ABOUT THIS TASK:
Each line below from the one containing "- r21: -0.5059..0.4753" through the one containing "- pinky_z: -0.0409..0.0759" should be output exactly as it stands, and no other line should appear.

───── RECORD EXTRACTS

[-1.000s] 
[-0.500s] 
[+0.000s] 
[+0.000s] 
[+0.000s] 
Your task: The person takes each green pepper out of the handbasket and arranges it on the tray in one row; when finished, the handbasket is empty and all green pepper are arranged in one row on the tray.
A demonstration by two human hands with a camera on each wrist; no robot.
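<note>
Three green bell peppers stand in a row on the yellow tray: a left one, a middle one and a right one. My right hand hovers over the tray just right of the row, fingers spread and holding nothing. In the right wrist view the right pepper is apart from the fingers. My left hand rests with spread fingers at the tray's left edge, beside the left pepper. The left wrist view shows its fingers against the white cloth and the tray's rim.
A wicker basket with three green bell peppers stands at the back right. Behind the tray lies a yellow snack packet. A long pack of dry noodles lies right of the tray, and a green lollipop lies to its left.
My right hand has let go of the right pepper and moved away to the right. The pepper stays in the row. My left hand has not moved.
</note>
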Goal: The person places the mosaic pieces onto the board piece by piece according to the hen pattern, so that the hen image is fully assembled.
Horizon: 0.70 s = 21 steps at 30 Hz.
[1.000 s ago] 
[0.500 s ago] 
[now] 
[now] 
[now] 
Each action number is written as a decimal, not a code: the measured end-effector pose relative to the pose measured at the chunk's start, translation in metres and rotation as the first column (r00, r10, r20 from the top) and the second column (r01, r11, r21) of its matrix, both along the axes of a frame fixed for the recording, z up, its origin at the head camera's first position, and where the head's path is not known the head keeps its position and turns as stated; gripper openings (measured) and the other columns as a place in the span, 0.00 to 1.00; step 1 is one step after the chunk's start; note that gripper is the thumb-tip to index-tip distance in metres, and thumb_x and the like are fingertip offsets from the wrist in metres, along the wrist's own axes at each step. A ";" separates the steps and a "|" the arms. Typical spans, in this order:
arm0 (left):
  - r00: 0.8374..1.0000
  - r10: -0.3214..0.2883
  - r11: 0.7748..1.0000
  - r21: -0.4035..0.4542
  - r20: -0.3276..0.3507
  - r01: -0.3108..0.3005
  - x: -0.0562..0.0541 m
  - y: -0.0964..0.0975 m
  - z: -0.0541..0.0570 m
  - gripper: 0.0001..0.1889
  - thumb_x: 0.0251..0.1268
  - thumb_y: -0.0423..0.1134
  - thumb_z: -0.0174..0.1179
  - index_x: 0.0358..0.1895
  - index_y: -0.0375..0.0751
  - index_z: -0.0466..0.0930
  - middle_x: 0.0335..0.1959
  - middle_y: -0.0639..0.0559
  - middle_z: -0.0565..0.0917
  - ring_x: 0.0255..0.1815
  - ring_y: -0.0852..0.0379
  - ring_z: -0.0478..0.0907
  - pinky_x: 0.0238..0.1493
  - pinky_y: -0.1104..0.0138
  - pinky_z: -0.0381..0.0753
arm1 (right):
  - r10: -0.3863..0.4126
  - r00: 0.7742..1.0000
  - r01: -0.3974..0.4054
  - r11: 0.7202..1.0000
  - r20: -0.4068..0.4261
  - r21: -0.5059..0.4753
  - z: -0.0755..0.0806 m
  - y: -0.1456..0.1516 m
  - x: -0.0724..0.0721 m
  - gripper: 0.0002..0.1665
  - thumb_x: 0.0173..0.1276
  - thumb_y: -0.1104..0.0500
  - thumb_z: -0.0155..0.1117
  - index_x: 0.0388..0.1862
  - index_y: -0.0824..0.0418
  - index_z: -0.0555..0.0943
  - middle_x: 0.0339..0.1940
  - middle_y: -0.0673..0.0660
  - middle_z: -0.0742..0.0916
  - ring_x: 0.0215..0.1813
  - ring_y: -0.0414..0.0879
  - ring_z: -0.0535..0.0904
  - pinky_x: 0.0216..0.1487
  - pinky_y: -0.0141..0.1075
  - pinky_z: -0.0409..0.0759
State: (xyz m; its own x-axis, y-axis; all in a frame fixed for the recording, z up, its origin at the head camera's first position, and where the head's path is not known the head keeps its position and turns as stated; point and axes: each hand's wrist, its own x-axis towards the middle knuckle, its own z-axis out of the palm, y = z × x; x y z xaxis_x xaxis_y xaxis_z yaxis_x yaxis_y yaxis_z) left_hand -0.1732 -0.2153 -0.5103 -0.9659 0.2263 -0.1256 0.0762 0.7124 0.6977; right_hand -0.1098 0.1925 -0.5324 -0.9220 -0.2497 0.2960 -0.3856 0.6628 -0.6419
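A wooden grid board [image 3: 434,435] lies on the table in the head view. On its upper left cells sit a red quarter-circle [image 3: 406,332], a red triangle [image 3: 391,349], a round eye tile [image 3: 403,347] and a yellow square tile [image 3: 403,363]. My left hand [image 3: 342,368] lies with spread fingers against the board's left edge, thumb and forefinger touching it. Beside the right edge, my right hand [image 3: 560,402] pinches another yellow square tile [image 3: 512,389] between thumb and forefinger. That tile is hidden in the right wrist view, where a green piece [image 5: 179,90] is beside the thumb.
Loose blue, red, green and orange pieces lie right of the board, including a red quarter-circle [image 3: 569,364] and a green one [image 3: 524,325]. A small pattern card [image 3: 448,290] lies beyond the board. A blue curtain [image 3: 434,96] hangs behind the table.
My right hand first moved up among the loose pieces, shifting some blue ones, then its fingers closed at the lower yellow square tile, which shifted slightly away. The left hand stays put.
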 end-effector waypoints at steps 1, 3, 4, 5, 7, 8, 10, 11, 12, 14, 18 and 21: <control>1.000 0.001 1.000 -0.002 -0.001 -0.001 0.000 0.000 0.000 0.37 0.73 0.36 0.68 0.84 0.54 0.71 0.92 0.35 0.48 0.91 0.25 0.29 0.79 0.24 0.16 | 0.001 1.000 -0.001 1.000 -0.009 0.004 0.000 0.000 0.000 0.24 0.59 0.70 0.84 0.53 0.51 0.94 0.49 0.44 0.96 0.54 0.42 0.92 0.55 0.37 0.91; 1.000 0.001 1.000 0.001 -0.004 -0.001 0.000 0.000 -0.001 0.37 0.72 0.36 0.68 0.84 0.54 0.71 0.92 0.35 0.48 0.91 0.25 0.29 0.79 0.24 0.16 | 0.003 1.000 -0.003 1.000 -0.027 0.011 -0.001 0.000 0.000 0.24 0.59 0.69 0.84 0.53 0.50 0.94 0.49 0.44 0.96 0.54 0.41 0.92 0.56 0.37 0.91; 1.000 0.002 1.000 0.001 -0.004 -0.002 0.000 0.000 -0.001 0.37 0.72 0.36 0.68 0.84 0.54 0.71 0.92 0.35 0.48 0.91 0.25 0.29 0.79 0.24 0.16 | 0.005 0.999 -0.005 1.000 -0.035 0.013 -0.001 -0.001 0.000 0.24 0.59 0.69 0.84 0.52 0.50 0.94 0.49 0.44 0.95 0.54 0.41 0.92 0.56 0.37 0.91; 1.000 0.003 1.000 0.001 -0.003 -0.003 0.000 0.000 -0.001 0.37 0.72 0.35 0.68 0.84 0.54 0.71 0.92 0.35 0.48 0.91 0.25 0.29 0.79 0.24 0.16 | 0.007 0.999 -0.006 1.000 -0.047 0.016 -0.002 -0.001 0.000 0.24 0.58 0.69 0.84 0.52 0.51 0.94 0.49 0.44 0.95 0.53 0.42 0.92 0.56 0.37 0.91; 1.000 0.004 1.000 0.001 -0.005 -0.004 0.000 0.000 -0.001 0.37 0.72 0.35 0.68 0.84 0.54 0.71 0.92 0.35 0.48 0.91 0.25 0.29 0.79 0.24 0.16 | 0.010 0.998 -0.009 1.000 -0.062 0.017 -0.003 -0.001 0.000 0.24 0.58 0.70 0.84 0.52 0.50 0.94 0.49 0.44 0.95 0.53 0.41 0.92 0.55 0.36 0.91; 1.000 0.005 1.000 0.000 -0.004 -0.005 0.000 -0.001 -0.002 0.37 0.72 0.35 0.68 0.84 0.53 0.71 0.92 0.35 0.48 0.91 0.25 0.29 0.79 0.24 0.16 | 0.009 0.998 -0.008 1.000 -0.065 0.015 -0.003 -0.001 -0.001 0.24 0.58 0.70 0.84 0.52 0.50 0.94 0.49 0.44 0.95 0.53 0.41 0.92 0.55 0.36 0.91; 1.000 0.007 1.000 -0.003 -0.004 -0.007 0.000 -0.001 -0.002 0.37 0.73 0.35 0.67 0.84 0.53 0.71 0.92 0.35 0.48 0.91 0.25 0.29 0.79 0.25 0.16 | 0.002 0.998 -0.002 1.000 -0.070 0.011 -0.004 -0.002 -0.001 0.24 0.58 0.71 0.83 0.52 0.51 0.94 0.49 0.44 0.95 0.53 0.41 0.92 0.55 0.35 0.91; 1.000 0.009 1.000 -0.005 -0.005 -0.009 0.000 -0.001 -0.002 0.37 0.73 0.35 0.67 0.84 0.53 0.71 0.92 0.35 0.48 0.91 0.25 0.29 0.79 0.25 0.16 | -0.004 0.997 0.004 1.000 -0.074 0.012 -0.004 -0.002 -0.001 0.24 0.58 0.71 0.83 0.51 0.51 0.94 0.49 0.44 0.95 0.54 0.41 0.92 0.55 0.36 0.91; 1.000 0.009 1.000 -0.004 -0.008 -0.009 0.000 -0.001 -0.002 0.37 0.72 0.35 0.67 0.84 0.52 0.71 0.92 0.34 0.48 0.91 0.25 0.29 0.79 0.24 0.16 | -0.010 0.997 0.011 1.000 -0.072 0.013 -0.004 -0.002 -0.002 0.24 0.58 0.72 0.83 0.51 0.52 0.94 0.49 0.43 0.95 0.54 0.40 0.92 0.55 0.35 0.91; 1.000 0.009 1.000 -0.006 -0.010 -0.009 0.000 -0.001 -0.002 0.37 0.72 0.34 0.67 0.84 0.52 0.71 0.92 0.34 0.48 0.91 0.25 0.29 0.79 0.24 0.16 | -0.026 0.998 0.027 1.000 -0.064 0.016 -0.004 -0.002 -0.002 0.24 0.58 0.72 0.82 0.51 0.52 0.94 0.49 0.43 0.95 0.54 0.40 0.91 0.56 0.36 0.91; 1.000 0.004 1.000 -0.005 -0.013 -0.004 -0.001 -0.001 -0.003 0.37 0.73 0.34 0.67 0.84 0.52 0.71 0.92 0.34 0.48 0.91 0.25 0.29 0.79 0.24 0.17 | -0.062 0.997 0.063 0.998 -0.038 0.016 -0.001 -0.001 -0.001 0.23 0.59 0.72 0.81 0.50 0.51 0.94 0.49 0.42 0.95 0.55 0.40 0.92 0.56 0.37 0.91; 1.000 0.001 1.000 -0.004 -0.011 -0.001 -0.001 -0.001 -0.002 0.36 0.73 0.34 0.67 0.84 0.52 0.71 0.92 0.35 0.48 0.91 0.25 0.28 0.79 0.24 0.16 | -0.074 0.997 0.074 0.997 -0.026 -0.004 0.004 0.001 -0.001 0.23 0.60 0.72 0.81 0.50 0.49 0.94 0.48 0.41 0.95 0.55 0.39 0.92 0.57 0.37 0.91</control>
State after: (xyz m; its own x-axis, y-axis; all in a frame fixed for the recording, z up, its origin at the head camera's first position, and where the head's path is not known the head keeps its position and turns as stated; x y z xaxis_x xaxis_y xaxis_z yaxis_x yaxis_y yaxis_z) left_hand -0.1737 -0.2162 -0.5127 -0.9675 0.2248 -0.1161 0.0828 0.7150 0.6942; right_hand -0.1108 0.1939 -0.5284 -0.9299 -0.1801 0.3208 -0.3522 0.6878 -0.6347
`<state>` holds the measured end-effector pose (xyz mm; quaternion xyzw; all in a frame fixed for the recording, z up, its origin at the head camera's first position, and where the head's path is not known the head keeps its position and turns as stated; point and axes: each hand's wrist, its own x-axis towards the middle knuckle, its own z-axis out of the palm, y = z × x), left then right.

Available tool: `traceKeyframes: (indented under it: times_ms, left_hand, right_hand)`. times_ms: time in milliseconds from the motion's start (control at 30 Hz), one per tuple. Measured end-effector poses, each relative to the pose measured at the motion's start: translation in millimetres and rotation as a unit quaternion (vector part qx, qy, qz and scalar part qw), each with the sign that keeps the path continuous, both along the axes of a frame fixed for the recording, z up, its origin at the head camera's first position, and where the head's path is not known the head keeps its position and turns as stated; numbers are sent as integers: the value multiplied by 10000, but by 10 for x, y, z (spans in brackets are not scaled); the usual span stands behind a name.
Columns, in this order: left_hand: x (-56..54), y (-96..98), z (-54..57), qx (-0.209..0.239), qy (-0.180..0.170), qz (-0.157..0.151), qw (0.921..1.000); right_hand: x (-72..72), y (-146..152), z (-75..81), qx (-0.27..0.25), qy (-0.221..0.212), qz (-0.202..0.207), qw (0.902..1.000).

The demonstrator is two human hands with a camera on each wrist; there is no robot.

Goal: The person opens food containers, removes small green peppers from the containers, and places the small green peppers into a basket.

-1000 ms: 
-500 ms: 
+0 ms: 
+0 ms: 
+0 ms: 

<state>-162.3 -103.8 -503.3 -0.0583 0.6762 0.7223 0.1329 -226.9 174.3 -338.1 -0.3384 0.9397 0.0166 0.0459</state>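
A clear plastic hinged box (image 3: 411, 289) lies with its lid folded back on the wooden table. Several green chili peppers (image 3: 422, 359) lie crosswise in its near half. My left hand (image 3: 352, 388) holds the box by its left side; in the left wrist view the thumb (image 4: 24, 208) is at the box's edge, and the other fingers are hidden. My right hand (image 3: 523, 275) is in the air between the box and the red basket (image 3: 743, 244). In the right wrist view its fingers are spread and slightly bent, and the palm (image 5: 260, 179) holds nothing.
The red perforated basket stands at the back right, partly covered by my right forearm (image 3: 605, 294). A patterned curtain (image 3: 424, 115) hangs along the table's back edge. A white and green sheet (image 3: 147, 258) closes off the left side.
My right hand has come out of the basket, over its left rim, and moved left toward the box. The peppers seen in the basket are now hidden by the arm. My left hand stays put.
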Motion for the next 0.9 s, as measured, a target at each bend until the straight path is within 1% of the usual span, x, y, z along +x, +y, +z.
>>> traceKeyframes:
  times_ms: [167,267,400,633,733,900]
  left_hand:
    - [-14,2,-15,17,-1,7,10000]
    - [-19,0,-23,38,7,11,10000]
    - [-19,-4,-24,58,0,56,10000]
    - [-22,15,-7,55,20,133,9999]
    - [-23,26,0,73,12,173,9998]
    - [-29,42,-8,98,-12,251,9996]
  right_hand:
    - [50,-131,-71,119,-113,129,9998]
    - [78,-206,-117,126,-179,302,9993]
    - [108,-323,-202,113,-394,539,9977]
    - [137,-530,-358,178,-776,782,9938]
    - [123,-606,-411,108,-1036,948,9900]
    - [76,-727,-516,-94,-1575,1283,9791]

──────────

SOLUTION BELOW:
  - r21: -0.5059..0.4753
  - z: -0.0755..0.0806 m
  - y: -0.1456..0.1516 m
  - x: -0.0724..0.0721 m
  - gripper: 0.0002..0.1665
  - thumb_x: 0.0173..0.1276
  - thumb_y: -0.1104..0.0500
  - thumb_z: -0.0155..0.1117
  - index_x: 0.0388..0.1862
  - index_y: -0.0824..0.0418
  - index_z: -0.0555..0.0943
  - middle_x: 0.0339..0.1940
  - middle_y: -0.0673..0.0660
  - middle_z: -0.0742..0.0916
  - ring_x: 0.0215..0.1813
  - ring_y: -0.0414..0.0879
  - ring_z: -0.0535..0.0904
  - pinky_x: 0.0216..0.1487
  - pinky_y: -0.0141..0.1075
  - pinky_z: -0.0409..0.0759

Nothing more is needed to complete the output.